Sir Andrew Davis conducted the Royal Liverpool Philharmonic in a programme of Mozart and Bruckner which found glimpses of enormous profundity in the slow movement of each work. American/Korean violinist Esther Yoo, a BBC New Generation Artist and erstwhile Sibelius competition winner, made her debut appearance with the orchestra in the last of Mozart’s flurry of five violin concertos. All five were written from April to Christmas 1775, and yet the last of them, the Turkish, shows a remarkable departure from accepted form in its capricious turns and peculiar structure.

Davis, now conductor emeritus of the RLPO, indulged all the works’ idiosyncrasies with subtlety and a gentle hand in balancing the much-reduced orchestra to the solo line. Similarly, Esther Yoo played with great musical sensitivity both to the work and the accompanying orchestra. After a few patches of errant intonation in the first movement she settled into a more natural sound, interacting effectively with the orchestra to give a performance of great humour and charm. The finale’s vigorous Hungarian dance (the Turkish title represents an unfortunate error of geography) came off with fizzing energy, before slipping nonchalantly back into the stately minuet to finish the work.

It took Anton Bruckner as many years to write three quarters of his Ninth Symphony as it took months for Mozart to write five violin concertos.

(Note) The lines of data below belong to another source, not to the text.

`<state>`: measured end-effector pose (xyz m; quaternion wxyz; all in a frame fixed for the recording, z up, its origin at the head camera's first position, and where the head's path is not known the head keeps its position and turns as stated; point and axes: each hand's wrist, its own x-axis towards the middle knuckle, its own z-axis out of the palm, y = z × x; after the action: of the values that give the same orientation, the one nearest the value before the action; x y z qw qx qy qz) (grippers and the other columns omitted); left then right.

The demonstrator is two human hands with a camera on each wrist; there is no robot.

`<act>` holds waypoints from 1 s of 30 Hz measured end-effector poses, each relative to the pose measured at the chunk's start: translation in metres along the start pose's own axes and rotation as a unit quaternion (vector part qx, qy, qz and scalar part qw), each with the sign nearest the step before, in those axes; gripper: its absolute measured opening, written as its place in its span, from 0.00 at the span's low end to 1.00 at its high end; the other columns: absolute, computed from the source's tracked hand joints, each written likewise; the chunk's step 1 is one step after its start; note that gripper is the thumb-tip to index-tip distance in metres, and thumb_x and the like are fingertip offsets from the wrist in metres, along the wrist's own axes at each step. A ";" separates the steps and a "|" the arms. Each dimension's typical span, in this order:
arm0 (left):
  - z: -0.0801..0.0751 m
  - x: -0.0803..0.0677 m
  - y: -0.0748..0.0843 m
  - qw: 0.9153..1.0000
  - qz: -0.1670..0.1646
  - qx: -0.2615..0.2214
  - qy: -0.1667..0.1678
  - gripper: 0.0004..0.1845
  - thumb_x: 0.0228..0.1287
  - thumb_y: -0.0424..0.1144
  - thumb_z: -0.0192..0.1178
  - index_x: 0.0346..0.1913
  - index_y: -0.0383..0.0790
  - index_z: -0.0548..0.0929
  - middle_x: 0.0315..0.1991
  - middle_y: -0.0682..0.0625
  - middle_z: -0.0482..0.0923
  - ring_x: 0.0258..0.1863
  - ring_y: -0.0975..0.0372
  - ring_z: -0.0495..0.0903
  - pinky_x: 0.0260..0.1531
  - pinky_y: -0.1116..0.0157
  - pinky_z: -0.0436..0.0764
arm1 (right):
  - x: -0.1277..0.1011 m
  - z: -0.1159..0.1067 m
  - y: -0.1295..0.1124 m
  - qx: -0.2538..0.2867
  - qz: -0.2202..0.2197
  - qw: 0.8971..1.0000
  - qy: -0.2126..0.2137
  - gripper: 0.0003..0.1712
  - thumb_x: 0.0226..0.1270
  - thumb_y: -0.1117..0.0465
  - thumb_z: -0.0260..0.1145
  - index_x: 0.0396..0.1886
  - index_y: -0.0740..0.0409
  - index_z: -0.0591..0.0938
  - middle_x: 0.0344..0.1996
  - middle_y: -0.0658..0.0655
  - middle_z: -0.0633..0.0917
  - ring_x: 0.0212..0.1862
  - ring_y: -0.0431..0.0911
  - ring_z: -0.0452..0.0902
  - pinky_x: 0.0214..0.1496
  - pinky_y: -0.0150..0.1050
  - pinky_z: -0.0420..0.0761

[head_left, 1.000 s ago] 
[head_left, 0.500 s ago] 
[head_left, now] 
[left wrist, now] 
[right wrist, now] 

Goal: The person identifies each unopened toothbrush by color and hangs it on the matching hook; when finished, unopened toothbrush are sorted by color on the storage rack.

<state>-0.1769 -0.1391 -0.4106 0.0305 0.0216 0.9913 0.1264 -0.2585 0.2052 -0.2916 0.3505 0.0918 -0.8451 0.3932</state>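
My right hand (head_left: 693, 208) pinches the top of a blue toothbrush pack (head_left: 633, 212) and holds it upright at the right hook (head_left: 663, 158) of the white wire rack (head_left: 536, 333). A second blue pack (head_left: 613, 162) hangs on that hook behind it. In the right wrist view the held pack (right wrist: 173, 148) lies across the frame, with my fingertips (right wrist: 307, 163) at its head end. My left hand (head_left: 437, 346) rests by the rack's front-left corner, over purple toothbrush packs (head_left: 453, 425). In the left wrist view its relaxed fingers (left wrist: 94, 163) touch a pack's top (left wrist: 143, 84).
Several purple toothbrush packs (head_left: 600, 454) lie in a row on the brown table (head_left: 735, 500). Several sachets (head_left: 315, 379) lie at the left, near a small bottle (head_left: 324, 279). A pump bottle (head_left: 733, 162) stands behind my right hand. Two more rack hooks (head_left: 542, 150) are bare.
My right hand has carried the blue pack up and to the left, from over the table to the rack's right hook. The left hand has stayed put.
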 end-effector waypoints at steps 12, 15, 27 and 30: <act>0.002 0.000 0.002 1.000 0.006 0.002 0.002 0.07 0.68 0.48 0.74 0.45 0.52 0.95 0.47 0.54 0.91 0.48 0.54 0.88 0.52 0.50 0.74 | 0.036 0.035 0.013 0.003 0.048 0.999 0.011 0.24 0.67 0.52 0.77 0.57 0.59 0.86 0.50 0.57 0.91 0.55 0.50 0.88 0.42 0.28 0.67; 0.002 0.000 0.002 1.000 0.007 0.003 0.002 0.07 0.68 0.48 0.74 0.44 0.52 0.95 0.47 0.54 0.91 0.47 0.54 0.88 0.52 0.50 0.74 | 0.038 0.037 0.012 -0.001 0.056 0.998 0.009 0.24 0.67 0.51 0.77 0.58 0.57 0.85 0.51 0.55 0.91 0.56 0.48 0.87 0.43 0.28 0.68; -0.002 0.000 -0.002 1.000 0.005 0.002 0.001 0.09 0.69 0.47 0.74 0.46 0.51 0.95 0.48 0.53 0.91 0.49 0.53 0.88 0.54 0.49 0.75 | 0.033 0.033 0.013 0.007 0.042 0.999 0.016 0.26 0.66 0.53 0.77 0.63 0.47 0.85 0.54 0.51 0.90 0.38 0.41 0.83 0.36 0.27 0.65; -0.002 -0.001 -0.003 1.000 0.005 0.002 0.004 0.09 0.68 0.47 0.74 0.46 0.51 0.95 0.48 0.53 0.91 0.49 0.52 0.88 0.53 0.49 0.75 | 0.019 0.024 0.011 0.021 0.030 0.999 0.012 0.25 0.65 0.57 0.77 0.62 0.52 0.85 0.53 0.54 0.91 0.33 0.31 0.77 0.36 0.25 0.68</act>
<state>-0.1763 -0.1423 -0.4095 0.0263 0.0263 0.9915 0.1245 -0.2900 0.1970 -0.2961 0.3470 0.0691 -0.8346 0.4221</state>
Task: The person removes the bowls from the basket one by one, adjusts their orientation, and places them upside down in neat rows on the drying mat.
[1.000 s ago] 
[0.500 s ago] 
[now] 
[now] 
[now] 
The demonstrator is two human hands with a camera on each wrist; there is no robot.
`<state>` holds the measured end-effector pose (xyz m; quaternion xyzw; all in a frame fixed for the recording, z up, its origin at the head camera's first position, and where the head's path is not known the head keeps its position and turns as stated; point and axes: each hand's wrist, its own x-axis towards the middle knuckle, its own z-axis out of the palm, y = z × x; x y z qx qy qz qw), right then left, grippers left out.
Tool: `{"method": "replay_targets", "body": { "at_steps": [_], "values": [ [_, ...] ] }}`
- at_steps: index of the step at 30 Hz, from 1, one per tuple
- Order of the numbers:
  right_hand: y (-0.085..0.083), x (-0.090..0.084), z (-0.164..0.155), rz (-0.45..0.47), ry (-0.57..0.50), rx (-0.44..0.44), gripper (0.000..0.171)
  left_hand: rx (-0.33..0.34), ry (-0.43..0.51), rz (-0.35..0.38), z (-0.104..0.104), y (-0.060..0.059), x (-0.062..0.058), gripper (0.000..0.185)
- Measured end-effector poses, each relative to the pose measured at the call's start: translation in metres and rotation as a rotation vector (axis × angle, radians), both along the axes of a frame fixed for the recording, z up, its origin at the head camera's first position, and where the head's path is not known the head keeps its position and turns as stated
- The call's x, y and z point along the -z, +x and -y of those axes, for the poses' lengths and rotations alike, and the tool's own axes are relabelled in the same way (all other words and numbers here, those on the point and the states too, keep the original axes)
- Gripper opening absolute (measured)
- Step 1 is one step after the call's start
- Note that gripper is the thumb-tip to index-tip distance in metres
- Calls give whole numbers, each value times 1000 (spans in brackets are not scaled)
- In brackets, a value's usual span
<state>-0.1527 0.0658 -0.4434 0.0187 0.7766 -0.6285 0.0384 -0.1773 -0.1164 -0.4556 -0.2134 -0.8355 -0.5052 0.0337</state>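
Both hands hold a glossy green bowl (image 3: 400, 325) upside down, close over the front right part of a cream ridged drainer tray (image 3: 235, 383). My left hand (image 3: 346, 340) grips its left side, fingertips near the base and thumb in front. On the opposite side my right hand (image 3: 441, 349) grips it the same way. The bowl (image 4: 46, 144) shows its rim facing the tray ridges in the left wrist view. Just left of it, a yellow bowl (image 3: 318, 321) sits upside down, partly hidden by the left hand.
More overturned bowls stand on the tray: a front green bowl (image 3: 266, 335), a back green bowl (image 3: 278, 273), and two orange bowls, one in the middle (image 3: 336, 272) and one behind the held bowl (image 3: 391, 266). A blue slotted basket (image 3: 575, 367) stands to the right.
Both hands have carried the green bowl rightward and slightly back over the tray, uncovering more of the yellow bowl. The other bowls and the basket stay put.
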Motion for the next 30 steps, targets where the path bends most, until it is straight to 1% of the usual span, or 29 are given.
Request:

Davis treated it with all the weight and gravitas this great work demands, setting the giant paragraphs of the symphony, as if carved in stone, into perfect proportion. The opening minutes were drawn into a long thread of tension, spun over the horn and trumpet calls, before the first fortissimo. The second theme bloomed with a gloriously thick, warm string texture as the music resolved into the major key. By contrast, the later quieter passages created a compelling sense of hushed reverie, with the sense of great mystery and wonder perhaps intended by the composer in his dedication of the work dem lieben Gott. Davis, in general, was flexible with tempi, allowing a natural ebb and flow to give the movement a clear sense of architecture. A few changes in pace were not quite followed by all on stage, and one or two scrappy entrances crept in later in the movement before it ended in a blaze of glory.

The scherzo, despite its repeatedly hammered string rhythm, was relatively light on its feet, keeping the central trio in sight at all times. There was certainly no shortage of intensity in the repeated down bows flying around the string section, but Davis kept the sound crisp and focussed. The trio itself was breezy and fresh, with a strong sense of nature in the woodwind birdcalls, particularly in the characterful articulation of the flutes.

The Adagio found a more refined, burnished sound in the brass, who in the first movement had tended towards a more direct, brassy sound. Here instead was something more reflective of a sunset, with the bass section providing the foundations for beautifully rich sounds from the strings. Davis, who conducted all night without a baton, directed in broad, sweeping minims, steadily driving the music onwards in a noble procession, with the Wagner tuba and horn quartets providing beautiful colours with which to close the symphony.